“A quem comunga bem acontece o mesmo que acontece com a barra de ferro que se coloca na forja, onde se converte em fogo; sim, assim fica endeusada a alma que comunga bem; o fogo ao ferro lhe tira a escória, a frieza natural, a dureza, e o faz tão maleável que chega a derreter e se amolda ao gosto do artífice. O mesmo faz o fogo do amor divino na forja da comunhão à alma que comunga bem e com frequência” (Carta ascética… ao presidente de um dos coros da Academia de São Miguel. Barcelona, 1862, p. 30).

AMADA NO AMADO TRANSFORMADA

O texto que acaba de ler é simples, mas ao mesmo tempo admirável. Partindo da imagem da frágua, o Padre Claret fala uma vez mais da Eucaristia, sacramento do fogo divino, que tem nela o ponto de concentração do amor de Deus para com a humanidade. A barra de ferro, colocada nas brasas da forja, se submete a um processo de aquecimento que produz uma dupla mudança: em primeiro lugar, se converte em fogo e em segundo lugar, se faz maleável, se deixa amoldar.

Fazendo referência à comunhão, o corpo de Cristo tem uma eficácia transformante, divinizadora. Quem comunga se converte no fogo que é Jesus, em chama viva; quem recebe a Eucaristia com frequência e bem preparado fica ‘endeusado’: de algum modo se converte em um ser divino que caminha celeremente para a experiência da divinização total.

Seria formidável que o crente medíocre compreendesse a indizível riqueza que tem à sua disposição e aproximando-se da comunhão experimentasse “quanto é bom o Senhor. Feliz quem se refugia nele”.

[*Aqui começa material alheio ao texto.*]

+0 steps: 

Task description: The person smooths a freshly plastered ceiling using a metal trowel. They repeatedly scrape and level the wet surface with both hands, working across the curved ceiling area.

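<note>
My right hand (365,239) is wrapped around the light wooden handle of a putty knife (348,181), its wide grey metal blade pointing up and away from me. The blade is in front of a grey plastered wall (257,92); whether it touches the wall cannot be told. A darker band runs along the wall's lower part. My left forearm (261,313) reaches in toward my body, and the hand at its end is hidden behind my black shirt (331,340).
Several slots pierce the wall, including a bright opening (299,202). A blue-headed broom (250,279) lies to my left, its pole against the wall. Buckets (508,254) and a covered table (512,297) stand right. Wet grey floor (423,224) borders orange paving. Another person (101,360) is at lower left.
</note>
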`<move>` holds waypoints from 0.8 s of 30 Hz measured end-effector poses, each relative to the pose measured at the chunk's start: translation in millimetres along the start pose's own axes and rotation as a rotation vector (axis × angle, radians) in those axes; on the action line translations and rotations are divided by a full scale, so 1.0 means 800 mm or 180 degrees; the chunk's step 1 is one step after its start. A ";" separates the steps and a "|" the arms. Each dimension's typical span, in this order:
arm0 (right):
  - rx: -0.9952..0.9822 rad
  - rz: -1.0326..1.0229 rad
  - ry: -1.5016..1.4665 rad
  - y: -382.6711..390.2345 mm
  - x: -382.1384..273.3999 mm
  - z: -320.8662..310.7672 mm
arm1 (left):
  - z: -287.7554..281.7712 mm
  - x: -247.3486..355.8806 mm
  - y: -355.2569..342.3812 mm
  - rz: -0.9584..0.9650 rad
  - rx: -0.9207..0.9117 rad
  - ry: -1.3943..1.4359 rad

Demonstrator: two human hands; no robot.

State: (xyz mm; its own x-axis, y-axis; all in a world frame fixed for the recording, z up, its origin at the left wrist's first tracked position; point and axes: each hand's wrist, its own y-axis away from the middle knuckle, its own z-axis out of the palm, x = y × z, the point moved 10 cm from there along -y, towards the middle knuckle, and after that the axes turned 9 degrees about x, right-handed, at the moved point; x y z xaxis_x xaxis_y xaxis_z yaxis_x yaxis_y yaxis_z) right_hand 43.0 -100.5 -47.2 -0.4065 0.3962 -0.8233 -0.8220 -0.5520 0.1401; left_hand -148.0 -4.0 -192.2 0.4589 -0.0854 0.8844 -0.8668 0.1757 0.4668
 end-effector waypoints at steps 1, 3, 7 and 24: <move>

O Padre Claret viveu a Eucaristia com grande paixão, que o levou a ser “sacrário vivo” do sacramento. Seus sentimentos com respeito à Eucaristia podem ser percebidos nos textos como no que segue: “Depois da missa estou meia hora em que me acho todo aniquilado. Não quero outra coisa senão sua Santíssima vontade. Vivo com a vida de Jesus Cristo. Ele, possuindo-me, possui um nada e eu possuindo-O, possuo tudo. Eu lhe digo: Oh! Senhor, Vós sois amor! Vós sois minha honra, minha esperança e meu refúgio. Vós sois minha glória e meu fim” (Aut 754). Oxalá pudesse eu dizer o mesmo.